Sport in general just naturally tell good stories. I am a sucker for most sports movies like McFarland USA to Rudy, and I enjoy sports anime like Eyeshield 21 to Ace of the Diamond. Some of these are sports that I do not normally watch, but I can enjoy the same ideas of pushing past the human limits, achieving high goals, success and failure.

The Power of Stories and Escapism

I own a condo and live with a roommate. The other day, I had to “lay down the law” with my roommate, and it is not something that I am comfortable or accustomed to doing. Afterwards, I did not feel particularly good about it even though it was something that needed to be done. After everything was settled, I sat on the couch and watched some anime.

I put on the newest episode of the anime, “My Senpai is Annoying,” and it is admittedly a cute and funny anime, to me at least. It was also exactly what I needed at that time considering how I was feeling. Stories from all types of platforms can evoke different emotions and act as a form of escapism. After a serious confrontation with someone that I live with, I needed something light-hearted that could make me laugh or smile.

The hope is that my stories can do that for a wide audience. I want someone to read The Mustard Prince and experience a sort of escapism into the Condiment Kingdom. One of my other stories, The Land of the Wooden Statues, is much darker, but I want people to read it intrigued by what is going on and at times, horrified, yet will remain reading. Stories are capable of taking an audience to different places and feel different emotions, and I can only hope that I can be a professional published author with works that will do that for various people.

The Learning Process and Basics

When I first started this writing journey, I really did not know what I was doing. Granted, I am still learning and will be learning for as long as I do this. Editing, for example, seemed too tedious to do (and it is), and even then, I would not have known what to look for. These days, I am looking for things like repetition, words that tell but do now show, and general flow of sentences so that I can do a lot of fixing. From editing, I have removed a lot of necessary sentences, and sometimes, paragraphs.

I think about the learning process quite a bit. It probably started from my younger days break dancing. I have quit break dancing a few years back, and now practice Brazilian Jiu Jitsu as a hobby. The thing that I learned though is just a general learning process and a respect for the basics. One thing about the learning process is that one does not become a master right away, and it takes time, grinding and self-reflection. With Brazilian Jiu Jitsu, the first couple months honestly is learning to leave your pride out the door and getting submitted constantly to let you know that there are those better than you. With writing, I think there is the same idea where some think that they will be the next J.K. Rowling. Then, it becomes abundantly clear that it is hard enough just to write a book, no less write a best seller. Of course, there is some luck involved, but people also make their own luck too.

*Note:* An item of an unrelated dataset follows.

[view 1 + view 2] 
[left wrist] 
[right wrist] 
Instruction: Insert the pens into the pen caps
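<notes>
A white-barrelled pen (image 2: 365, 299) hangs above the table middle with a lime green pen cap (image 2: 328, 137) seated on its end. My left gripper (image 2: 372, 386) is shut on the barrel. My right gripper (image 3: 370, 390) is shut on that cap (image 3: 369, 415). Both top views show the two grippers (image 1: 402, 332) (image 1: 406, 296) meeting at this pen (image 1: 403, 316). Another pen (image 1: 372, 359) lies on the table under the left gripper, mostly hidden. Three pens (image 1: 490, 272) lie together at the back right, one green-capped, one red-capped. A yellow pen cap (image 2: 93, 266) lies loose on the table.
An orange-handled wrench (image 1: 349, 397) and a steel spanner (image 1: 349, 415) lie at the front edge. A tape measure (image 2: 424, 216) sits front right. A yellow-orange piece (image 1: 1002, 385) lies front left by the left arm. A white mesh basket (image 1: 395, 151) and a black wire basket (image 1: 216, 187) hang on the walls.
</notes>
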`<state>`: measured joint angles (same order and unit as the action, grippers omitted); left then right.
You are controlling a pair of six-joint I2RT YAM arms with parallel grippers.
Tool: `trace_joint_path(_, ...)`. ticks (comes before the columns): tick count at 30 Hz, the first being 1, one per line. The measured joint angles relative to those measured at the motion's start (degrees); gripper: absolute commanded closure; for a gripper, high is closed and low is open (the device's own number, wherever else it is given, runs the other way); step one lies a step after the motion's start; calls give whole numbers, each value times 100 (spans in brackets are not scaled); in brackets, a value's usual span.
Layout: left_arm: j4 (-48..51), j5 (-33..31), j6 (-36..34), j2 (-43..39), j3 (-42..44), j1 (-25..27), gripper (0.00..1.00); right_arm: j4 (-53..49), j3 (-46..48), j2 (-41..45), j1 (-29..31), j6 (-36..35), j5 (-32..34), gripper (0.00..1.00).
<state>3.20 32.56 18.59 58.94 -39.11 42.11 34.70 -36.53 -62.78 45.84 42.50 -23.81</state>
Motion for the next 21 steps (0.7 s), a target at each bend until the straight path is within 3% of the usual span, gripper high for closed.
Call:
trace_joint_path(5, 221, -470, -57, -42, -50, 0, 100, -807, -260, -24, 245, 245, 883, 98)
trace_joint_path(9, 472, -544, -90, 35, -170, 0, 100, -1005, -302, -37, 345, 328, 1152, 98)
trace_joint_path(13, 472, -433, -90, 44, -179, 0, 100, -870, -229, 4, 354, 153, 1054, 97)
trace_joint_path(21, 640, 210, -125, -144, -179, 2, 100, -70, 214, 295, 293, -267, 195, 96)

I really focused on the basics when it came to writing. I wanted to put sentences together in a manner that flowed together to make good paragraphs. Even now, I am not looking for style with badly put together sentences. Maybe in the future, I will try to step outside of the box, but for now, I have been content to just write well.

The Fantasy Genre and Creating

I will be honest, but I do not know why I have such affinity to the fantasy genre, which I primarily write about. I think that my first real exposure to it was playing the Nintendo role-playing game, Dragon Warrior (or Dragon Quest, as it was originally called and is now called in the U.S.). There was just something about the weapons, armor, magic, monsters, quests, castles and the Medieval setting that I still find fun and fascinating. Other games after that like Zelda just made me more into fantasy. Now, with all the different platforms to tell stories such as movies, books, anime, etc., there are just more fantasy stories to tell.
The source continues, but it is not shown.